Task item =>
Print every line of the listing below, starting with the line that holds "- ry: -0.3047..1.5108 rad" and going on through the line that holds "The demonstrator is", both included, and print nothing else.

The data =>
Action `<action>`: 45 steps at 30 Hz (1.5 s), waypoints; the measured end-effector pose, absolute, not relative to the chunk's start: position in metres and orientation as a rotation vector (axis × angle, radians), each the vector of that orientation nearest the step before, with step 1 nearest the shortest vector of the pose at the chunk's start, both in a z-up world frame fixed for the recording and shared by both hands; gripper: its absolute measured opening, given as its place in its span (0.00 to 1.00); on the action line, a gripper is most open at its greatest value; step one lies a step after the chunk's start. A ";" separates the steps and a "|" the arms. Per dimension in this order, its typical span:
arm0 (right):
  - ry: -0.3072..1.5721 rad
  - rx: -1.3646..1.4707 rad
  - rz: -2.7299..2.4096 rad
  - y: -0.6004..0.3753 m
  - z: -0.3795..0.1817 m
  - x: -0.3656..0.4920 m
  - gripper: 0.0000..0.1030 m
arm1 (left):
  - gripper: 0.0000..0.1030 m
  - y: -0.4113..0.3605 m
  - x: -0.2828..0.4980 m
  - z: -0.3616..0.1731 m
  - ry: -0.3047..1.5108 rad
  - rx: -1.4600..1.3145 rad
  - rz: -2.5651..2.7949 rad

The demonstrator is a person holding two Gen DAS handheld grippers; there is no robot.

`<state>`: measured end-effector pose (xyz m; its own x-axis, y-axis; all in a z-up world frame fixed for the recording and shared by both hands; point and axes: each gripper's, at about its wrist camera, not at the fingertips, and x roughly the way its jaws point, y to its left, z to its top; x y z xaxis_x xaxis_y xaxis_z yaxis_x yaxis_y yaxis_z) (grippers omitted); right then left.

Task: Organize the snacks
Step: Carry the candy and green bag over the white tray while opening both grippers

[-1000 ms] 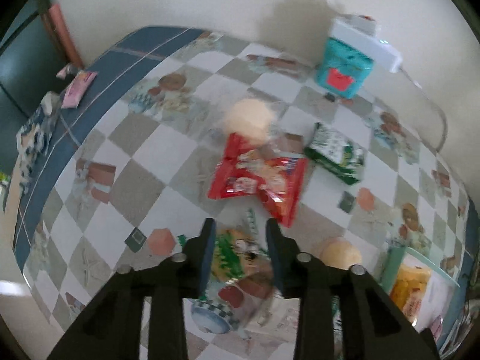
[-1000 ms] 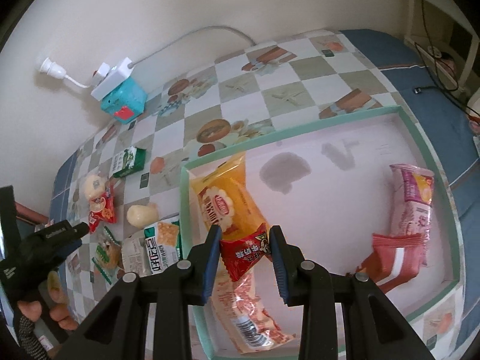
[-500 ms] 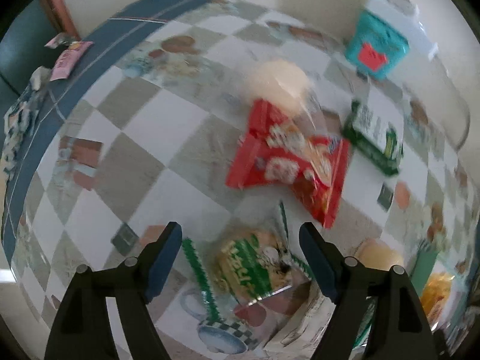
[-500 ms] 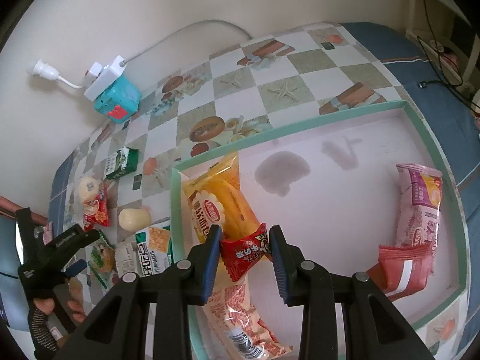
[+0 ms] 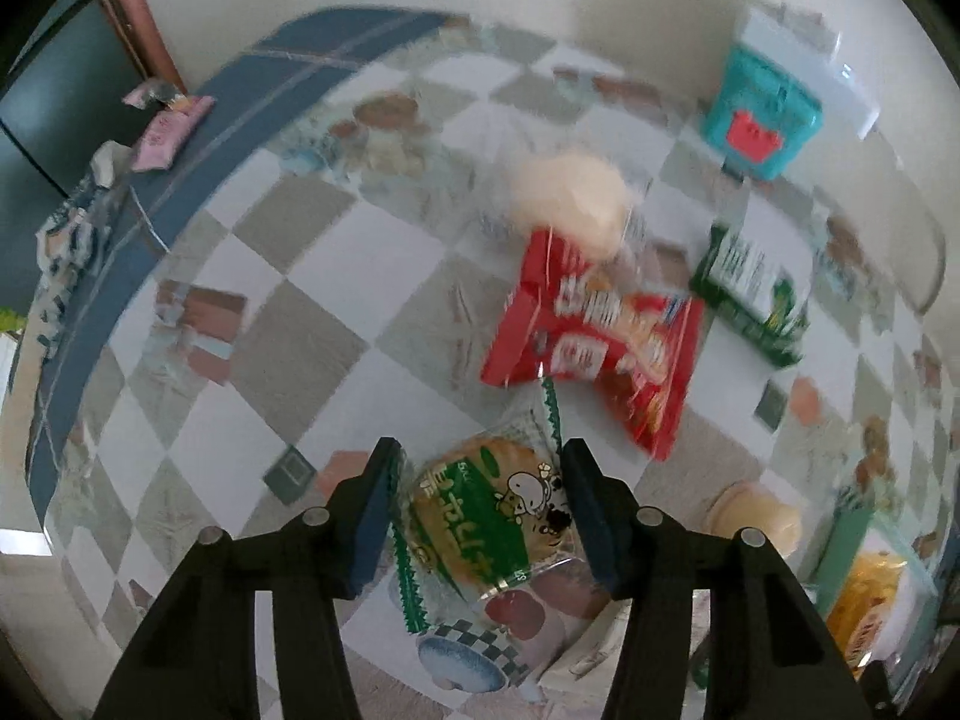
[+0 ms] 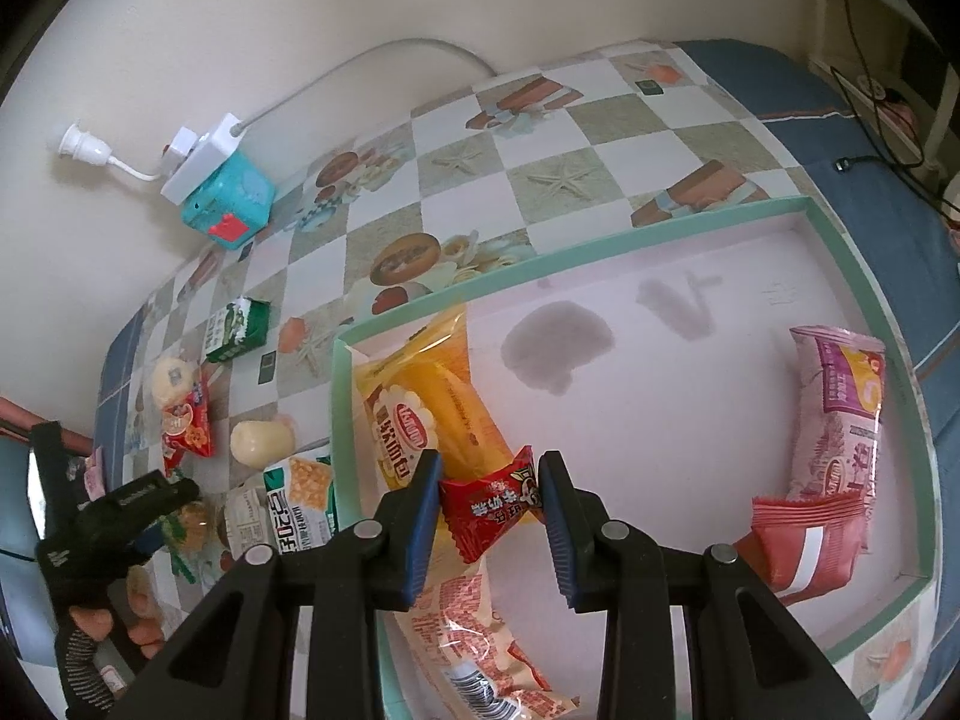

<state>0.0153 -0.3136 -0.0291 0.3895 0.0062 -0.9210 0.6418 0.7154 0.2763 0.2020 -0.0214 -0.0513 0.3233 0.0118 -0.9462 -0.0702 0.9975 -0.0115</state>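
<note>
Five snack packets (image 6: pixel 837 414) in tray (image 6: pixel 864 276)

- Setting: a room in a home.
- Table (image 6: pixel 600 138) stands against a plain cream wall (image 6: pixel 240 18); it wears a checked oilcloth printed with food and starfish, with a blue border.
- White power strip (image 6: pixel 201 159) with a cable sits on a teal box (image 6: pixel 231 207) by the wall.
- Packaged snacks (image 5: pixel 594 336) lie loose on the cloth.
- Dark cables (image 6: pixel 870 120) trail at the far right.
</note>
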 end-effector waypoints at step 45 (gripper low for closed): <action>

Answer to this task =>
  - ry: -0.3047..1.5108 rad
  - rx: -1.4600..1.3145 rad
  - rz: -2.5651..2.7949 rad

The demonstrator is a person holding two Gen DAS handheld grippers; there is no robot.

This exercise requires no additional answer.